Do more for younger animals, says Naish
By Shelley Wright
DESPITE welcoming the governments rescue package for the beef industry, farming leaders insist more has to be done to help producers who finish cattle under 30 months.
NFU leader, Sir David Naish, said: "The market for younger beef animals remains well below the level achieved before the BSE crisis and farmers are losing considerable sums on each animal under 30 months that they sell."
He was pressing farm minister, Douglas Hogg, to use all possible means to help these producers. "He must consider a top-up payment for all younger animals being marketed, an enhanced suckler cow premium, and a higher rate for the beef special premium.
"All such measures will help the specialist beef farmer, who has borne the brunt of the sharp fall in demand at home and of the export ban which was wrongly imposed by Brussels," he added.
Ewen Cameron, Country Landowners Association president, welcomed the package and particularly the commitment to avoid any mass slaughter of healthy cattle. But the failure to compensate producers selling cattle under 30 months had to be addressed.
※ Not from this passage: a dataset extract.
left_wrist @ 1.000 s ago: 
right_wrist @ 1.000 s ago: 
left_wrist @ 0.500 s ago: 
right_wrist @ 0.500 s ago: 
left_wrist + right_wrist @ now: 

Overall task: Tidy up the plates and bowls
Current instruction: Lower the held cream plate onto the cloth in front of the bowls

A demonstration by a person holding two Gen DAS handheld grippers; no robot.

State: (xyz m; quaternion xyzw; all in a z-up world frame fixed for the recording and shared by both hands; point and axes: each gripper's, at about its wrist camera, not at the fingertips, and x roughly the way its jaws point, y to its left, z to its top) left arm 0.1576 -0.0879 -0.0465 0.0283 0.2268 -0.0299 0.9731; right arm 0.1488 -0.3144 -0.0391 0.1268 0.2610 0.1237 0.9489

The NFU said the compensation was an important first step towards resolving the many difficulties in the industry. "The decision to give an extra 25p/kg liveweight on steers and heifers, which are considerably more valuable than cull cows, for at least four weeks recognises the strong concern we expressed to government," Sir David said.
He added that prompt payment of compensation, and the removal of the devalued carcasses from cold stores, would help the whole industry.
There was widespread industry approval that the minister had ruled out any mass slaughter of cattle herds. Reg Haydon, chairman of the Tenant Farmers Association, said the announcement would help restore confidence among dairy farmers.
Both the Labour party and the Lib-Dems broadly welcomed the governments move. Paul Tyler, Lib-Dem agriculture spokesman, said the delay in bringing forward financial aid had been damaging to the whole industry. It was now essential to unblock the stoppage if more bankruptcies and job losses were to be avoided.
Gavin Strang, shadow farm minister, was particularly supportive of plans to improve animal traceability. "This creates an opportunity to develop a range of schemes and to build up consumer confidence in beef in a way that perhaps we should have done in years gone by," he said.